- _Exercise prompt_
What this exercise calls for is an exact copy of the data.

*** Opening Data records ***

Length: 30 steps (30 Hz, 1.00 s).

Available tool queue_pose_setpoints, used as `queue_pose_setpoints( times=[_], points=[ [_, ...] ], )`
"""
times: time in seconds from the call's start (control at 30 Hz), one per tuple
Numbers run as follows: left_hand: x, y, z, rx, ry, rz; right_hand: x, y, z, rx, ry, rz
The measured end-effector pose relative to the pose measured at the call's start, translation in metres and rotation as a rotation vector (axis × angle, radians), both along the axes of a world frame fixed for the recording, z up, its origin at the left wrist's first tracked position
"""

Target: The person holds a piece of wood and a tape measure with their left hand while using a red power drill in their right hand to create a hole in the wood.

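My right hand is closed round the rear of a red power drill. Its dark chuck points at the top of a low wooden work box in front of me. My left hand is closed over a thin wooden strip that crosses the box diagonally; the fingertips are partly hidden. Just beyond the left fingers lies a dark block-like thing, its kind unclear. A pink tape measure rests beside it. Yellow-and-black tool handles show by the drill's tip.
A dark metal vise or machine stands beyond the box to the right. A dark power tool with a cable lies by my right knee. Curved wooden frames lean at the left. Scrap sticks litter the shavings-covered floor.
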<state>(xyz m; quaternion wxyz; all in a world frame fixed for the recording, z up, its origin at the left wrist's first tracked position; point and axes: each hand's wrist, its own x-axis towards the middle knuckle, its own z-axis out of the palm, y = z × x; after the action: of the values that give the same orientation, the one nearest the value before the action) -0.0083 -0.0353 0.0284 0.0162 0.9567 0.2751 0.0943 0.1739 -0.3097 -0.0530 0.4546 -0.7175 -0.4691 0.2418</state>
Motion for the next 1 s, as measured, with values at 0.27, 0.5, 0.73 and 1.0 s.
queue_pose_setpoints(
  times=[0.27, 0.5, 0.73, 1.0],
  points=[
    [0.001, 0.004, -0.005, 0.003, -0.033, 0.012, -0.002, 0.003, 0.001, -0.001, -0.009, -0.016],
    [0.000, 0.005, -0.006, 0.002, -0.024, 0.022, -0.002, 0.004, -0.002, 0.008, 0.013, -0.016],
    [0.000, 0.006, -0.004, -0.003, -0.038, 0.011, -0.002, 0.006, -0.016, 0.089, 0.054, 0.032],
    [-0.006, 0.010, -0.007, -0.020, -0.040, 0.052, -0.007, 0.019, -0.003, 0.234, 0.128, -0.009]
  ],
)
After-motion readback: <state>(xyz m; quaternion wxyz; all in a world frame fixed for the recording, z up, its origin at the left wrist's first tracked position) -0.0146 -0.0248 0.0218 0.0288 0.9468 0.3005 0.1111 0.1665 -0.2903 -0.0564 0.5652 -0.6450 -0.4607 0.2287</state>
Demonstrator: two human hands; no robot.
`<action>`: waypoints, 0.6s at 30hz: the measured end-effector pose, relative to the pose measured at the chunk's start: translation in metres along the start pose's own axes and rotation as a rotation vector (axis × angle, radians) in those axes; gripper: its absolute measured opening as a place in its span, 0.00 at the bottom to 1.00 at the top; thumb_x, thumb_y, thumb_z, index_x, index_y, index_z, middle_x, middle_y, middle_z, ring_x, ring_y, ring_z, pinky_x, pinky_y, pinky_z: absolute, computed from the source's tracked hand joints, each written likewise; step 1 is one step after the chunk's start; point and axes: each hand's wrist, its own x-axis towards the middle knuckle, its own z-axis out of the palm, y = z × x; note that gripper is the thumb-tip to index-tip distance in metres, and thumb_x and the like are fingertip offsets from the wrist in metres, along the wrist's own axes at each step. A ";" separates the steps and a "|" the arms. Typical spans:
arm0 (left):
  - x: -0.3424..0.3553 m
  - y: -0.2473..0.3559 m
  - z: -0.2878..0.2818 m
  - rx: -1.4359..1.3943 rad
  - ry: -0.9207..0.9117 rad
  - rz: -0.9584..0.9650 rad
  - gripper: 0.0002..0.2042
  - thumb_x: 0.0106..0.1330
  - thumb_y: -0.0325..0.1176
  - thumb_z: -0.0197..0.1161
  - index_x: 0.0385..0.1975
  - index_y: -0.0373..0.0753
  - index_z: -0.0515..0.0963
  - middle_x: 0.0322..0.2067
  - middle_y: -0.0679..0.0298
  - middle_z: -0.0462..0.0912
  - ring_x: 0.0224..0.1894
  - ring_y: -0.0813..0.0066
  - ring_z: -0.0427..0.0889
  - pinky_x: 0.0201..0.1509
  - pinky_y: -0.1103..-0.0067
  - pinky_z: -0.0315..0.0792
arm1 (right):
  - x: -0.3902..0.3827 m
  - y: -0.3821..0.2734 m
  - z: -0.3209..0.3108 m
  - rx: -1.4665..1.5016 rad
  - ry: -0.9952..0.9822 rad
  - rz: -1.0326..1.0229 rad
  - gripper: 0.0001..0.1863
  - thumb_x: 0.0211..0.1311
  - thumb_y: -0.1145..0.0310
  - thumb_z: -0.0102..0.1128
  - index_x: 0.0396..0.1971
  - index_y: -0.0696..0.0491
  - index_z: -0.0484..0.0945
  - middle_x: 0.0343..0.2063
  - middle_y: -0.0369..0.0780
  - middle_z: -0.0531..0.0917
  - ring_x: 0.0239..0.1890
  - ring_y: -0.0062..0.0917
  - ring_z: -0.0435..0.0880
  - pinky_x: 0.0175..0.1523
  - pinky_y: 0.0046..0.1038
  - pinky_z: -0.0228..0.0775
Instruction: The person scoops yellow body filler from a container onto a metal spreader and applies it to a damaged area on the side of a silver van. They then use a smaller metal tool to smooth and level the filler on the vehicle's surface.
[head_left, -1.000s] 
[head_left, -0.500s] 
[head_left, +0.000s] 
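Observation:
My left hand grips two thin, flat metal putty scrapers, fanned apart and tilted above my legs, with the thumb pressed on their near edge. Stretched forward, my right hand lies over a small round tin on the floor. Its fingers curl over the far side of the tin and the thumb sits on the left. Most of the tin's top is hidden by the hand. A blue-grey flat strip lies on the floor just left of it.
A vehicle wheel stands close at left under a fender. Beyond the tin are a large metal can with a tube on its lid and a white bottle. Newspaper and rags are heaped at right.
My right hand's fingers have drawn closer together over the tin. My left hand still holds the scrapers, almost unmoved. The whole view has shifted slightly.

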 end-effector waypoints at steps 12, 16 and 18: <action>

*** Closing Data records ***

- _Completed task_
Length: 30 steps (30 Hz, 1.00 s).

Available tool queue_pose_setpoints, used as `queue_pose_setpoints( times=[_], points=[ [_, ...] ], )`
"""
times: time in seconds from the call's start (control at 30 Hz), one per tuple
Numbers run as follows: left_hand: x, y, z, rx, ry, rz; right_hand: x, y, z, rx, ry, rz
The measured end-effector pose relative to the pose measured at the call's start, translation in metres and rotation as a rotation vector (axis × angle, radians), both along the axes of a world frame fixed for the recording, z up, its origin at the left wrist's first tracked position
"""

Target: The person holds a piece of wood and a tape measure with their left hand while using a red power drill in their right hand to create a hole in the wood.

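My right hand is closed round the rear of a red power drill. Its dark chuck points at the top of a low wooden work box in front of me. My left hand is closed over a thin wooden strip that crosses the box diagonally; the fingertips are partly hidden. Just beyond the left fingers lies a dark block-like thing, its kind unclear. A pink tape measure rests beside it. Yellow-and-black tool handles show by the drill's tip.
A dark metal vise or machine stands beyond the box to the right. A dark power tool with a cable lies by my right knee. Curved wooden frames lean at the left. Scrap sticks litter the shavings-covered floor.
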<state>(xyz m; quaternion wxyz; all in a world frame fixed for the recording, z up, its origin at the left wrist's first tracked position; point and axes: each hand's wrist, its own x-axis towards the middle knuckle, its own z-axis out of the palm, y = z × x; after the action: of the values that give the same orientation, the one nearest the value before the action) -0.0083 -0.0353 0.0284 0.0162 0.9567 0.2751 0.0943 0.1739 -0.3097 -0.0530 0.4546 -0.7175 -0.4691 0.2418</state>
Motion for the next 1 s, as measured, with values at 0.27, 0.5, 0.73 and 1.0 s.
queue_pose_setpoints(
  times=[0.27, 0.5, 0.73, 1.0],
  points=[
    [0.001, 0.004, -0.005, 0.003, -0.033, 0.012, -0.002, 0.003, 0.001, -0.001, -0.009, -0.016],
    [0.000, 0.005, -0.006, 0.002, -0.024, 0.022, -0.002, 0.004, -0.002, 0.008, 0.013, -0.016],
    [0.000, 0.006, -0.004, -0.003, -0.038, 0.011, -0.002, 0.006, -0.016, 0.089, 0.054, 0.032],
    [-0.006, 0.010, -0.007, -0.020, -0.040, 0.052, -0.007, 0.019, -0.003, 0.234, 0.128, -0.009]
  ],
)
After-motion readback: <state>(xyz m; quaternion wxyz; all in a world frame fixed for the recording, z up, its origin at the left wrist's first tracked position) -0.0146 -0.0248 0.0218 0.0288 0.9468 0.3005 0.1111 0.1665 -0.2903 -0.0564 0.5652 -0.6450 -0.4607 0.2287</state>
Demonstrator: two human hands; no robot.
`<action>`: waypoints, 0.6s at 30hz: the measured end-effector pose, relative to the pose measured at the chunk's start: translation in metres along the start pose's own axes and rotation as a rotation vector (axis × angle, radians) in those axes; gripper: its absolute measured opening as a place in its span, 0.00 at the bottom to 1.00 at the top; thumb_x, thumb_y, thumb_z, index_x, index_y, index_z, middle_x, middle_y, middle_z, ring_x, ring_y, ring_z, pinky_x, pinky_y, pinky_z: absolute, computed from the source's tracked hand joints, each written likewise; step 1 is one step after the chunk's start; point and axes: each hand's wrist, its own x-axis towards the middle knuckle, its own z-axis out of the palm, y = z × x; note that gripper is the thumb-tip to index-tip distance in metres, and thumb_x and the like are fingertip offsets from the wrist in metres, along the wrist's own axes at each step. A ";" separates the steps and a "|" the arms. Typical spans:
arm0 (left):
  - x: -0.3424..0.3553 m
  - y: -0.2473..0.3559 m
  - z: -0.2878..0.2818 m
  - rx: -1.4359..1.3943 rad
  - ry: -0.9207..0.9117 rad
  - rz: -0.9584..0.9650 rad
  - gripper: 0.0002..0.2042
  - thumb_x: 0.0106..0.1330
  - thumb_y: -0.0325..0.1176
  - thumb_z: -0.0197..0.1161
  - index_x: 0.0385..0.1975
  - index_y: -0.0373..0.0753
  - index_z: -0.0515..0.0963
  - middle_x: 0.0322..0.2067
  - middle_y: -0.0679..0.0298
  - middle_z: -0.0462..0.0912
  - ring_x: 0.0224..0.1894
  - ring_y: -0.0813..0.0066
  - ring_z: -0.0427..0.0889
  - pinky_x: 0.0201..0.1509
  - pinky_y: -0.1103..-0.0067
  - pinky_z: -0.0315..0.0792
arm1 (right):
  - x: -0.3902..0.3827 m
  - y: -0.3821..0.2734 m
  - z: -0.3209..0.3108 m
  - rx: -1.4665..1.5016 rad
  - ry: -0.9952..0.9822 rad
  - rz: -1.0326..1.0229 rad
  - gripper: 0.0001..0.1863
  - thumb_x: 0.0211..0.1311
  - thumb_y: -0.1145..0.0310
  - thumb_z: -0.0102..0.1128
  - index_x: 0.0396..0.1971
  - index_y: -0.0696..0.0491
  - index_z: -0.0484..0.0945
  - middle_x: 0.0343..0.2063
  - middle_y: -0.0369..0.0780
  - middle_z: -0.0531..0.0917
  - ring_x: 0.0239..0.1890
  - ring_y: -0.0062..0.0917
  - ring_z: -0.0435..0.0880
  - pinky_x: 0.0175..0.1523
  - pinky_y: 0.0046..0.1038
  - pinky_z: -0.0228..0.0775
Instruction: The person scoops yellow body filler from a container onto a metal spreader and applies it to a damaged area on the side of a silver van. They then use a smaller metal tool to smooth and level the filler on the vehicle's surface.
[head_left, -1.000s] 
[head_left, -0.500s] 
[head_left, +0.000s] 
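Observation:
My left hand grips two thin, flat metal putty scrapers, fanned apart and tilted above my legs, with the thumb pressed on their near edge. Stretched forward, my right hand lies over a small round tin on the floor. Its fingers curl over the far side of the tin and the thumb sits on the left. Most of the tin's top is hidden by the hand. A blue-grey flat strip lies on the floor just left of it.
A vehicle wheel stands close at left under a fender. Beyond the tin are a large metal can with a tube on its lid and a white bottle. Newspaper and rags are heaped at right.
My right hand's fingers have drawn closer together over the tin. My left hand still holds the scrapers, almost unmoved. The whole view has shifted slightly.
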
 end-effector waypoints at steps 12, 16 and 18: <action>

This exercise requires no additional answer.